Spinal Muscular Atrophy (SMA), Diagnostic
Use
Spinal Muscular Atrophy (SMA), Diagnostic assesses SMN1 and SMN2 copy number to diagnose SMA, which primarily results from deletion of exon 7 of SMN1—responsible for ~95% of cases. It distinguishes affected individuals from carriers and informs clinical diagnosis in patients with SMA-like phenotype.
Special Instructions
This germline genetic test requires physician attestation of informed consent if the ordering medical facility is located in AK, DE, FL, GA, IA, MA, MN, NV, NJ, NY, OR, SD, VT, or if the test is performed in MA. Do not freeze whole blood specimens; transport at room temperature.
Limitations
This assay does not detect sequence variants or complex rearrangements in SMN1 beyond copy number changes; it does not assess risk for 2+0 carrier status in fetal testing.
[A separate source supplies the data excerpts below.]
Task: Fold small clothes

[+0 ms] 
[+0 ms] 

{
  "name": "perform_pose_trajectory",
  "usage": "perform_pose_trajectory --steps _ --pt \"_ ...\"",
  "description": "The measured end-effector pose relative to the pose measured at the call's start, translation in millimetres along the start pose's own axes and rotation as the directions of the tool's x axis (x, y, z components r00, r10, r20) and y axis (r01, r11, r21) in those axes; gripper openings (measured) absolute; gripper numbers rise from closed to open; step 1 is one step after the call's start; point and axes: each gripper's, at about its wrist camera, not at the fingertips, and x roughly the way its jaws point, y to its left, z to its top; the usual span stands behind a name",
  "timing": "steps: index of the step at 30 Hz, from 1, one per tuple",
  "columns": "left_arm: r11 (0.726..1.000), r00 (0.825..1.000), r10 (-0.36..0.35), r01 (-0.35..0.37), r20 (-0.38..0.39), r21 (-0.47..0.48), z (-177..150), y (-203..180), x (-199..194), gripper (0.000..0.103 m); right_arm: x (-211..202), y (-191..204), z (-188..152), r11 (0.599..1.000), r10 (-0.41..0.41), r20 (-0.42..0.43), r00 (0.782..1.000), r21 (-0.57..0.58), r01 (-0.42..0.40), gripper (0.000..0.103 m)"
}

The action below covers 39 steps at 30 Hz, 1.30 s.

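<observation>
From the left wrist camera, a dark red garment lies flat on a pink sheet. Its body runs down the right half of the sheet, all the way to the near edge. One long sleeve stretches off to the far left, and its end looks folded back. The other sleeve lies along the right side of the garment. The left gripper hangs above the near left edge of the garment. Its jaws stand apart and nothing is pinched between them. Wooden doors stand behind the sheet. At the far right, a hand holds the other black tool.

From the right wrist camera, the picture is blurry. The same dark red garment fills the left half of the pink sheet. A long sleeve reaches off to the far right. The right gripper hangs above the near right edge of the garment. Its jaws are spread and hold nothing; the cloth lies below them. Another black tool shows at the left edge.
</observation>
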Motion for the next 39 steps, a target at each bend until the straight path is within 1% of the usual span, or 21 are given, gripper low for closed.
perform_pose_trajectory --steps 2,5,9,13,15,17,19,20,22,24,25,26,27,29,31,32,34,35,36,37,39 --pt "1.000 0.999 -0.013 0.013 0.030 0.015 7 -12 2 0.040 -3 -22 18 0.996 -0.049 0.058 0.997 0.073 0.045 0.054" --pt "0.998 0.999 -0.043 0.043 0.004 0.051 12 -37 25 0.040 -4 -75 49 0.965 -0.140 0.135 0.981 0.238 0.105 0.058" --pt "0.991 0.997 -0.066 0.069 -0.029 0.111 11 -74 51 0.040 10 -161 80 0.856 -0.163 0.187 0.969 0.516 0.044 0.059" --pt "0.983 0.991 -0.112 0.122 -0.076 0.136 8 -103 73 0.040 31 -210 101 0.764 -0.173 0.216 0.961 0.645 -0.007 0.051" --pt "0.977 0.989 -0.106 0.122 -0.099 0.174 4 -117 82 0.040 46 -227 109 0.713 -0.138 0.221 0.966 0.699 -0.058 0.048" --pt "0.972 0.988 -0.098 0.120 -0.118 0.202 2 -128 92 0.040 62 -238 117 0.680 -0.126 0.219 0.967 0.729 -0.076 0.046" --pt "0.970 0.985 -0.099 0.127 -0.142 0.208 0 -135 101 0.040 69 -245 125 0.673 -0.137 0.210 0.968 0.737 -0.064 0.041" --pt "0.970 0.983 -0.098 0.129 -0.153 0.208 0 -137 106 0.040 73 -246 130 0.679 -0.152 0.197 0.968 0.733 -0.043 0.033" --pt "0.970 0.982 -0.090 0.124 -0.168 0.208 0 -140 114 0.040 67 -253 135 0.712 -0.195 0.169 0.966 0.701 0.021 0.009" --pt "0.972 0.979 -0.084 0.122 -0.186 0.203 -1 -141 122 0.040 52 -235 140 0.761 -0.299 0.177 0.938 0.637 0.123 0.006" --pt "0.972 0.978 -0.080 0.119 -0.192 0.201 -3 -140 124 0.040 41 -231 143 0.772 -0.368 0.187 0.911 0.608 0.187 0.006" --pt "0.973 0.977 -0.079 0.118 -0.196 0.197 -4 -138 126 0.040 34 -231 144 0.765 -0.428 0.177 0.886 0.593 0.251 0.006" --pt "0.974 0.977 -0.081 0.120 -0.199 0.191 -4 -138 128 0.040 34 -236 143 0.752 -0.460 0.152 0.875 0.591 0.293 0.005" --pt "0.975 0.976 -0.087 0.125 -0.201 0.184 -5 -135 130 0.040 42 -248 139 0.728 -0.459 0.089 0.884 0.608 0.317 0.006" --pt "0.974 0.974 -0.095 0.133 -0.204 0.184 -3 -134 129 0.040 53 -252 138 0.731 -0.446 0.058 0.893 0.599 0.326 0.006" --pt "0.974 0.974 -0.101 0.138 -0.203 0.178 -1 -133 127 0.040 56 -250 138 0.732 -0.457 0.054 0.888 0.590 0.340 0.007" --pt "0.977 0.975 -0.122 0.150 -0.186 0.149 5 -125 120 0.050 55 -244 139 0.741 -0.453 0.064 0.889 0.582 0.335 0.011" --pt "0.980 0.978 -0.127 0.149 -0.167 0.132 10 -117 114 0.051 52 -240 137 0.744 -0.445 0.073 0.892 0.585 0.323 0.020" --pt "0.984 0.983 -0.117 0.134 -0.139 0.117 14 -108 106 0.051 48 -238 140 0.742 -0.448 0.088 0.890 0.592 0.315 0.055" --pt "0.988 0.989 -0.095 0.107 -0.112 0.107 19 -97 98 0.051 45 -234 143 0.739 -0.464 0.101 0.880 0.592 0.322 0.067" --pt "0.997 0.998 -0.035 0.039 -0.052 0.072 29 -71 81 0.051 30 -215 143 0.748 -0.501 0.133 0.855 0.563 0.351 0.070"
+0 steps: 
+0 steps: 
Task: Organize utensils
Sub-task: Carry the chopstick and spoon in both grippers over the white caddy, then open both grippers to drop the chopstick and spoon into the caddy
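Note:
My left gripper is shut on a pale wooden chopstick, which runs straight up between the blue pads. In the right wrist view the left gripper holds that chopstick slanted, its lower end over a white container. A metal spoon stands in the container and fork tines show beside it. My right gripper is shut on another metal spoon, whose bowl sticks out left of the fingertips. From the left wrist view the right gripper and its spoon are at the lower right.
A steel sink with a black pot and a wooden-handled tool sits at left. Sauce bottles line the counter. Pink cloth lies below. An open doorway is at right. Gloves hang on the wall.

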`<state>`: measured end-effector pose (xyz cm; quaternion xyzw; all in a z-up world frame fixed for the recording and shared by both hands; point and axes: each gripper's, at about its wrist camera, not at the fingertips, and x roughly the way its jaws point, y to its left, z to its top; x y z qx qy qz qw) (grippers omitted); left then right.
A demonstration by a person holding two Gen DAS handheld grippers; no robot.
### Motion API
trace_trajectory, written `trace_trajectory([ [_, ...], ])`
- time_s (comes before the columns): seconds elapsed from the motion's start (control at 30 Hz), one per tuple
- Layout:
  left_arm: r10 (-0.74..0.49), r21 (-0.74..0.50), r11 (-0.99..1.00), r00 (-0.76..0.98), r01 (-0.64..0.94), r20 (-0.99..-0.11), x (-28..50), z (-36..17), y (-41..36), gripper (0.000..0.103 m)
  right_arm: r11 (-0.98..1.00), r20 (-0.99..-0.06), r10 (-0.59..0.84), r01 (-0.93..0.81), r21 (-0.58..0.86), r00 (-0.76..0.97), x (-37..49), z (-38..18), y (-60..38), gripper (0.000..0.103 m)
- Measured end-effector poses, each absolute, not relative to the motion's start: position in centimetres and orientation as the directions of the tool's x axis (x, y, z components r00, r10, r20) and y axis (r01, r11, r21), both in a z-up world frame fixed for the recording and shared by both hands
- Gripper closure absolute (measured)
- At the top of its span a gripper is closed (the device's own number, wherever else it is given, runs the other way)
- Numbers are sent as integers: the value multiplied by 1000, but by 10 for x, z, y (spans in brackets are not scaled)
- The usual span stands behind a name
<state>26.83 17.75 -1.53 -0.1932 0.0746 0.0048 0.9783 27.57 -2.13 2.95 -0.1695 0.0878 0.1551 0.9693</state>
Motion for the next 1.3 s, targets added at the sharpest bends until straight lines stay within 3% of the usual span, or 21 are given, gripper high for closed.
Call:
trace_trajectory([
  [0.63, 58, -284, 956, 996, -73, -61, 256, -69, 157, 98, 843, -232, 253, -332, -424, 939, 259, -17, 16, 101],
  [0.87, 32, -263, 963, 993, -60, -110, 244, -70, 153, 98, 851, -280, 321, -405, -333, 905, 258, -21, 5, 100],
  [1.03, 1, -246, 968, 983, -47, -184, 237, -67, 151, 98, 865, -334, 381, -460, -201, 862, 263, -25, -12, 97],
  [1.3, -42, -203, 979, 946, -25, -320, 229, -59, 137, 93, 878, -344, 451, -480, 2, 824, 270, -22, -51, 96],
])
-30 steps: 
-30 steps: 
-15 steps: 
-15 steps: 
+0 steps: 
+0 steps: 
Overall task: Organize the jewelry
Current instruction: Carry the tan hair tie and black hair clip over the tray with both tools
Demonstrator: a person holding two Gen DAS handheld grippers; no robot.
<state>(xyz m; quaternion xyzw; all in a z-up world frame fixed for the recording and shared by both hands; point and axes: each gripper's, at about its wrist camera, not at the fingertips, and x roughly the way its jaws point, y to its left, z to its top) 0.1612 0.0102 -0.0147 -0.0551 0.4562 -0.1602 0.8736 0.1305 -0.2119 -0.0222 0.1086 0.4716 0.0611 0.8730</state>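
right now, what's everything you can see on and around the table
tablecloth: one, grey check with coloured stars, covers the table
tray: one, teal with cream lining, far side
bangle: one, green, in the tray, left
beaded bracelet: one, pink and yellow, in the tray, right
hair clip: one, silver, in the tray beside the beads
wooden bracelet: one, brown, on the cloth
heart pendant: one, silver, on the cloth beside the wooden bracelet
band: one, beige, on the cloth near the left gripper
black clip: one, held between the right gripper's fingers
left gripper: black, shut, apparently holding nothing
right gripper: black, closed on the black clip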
Not indicated for prenatal chorionic villi or fetal specimens.
Methodology
PCR-based (PCR)
Biomarkers
Result Turnaround Time
Not provided.
Related Documents
For more information, please review the documents below
Specimen
Whole Blood
Volume
4 mL
Minimum Volume
2 mL
Container
EDTA (lavender‑top), ACD (yellow‑top), 3.2% sodium citrate (light blue‑top), EDTA (pink‑top), or sodium heparin (green‑top) tube
Collection Instructions
Collect whole blood in any of the specified anticoagulant tubes. Do not freeze. Transport at room temperature.
Storage Instructions
Room temperature transport; do not freeze.
Causes for Rejection
Frozen specimen; chorionic villi and fetal specimens unacceptable.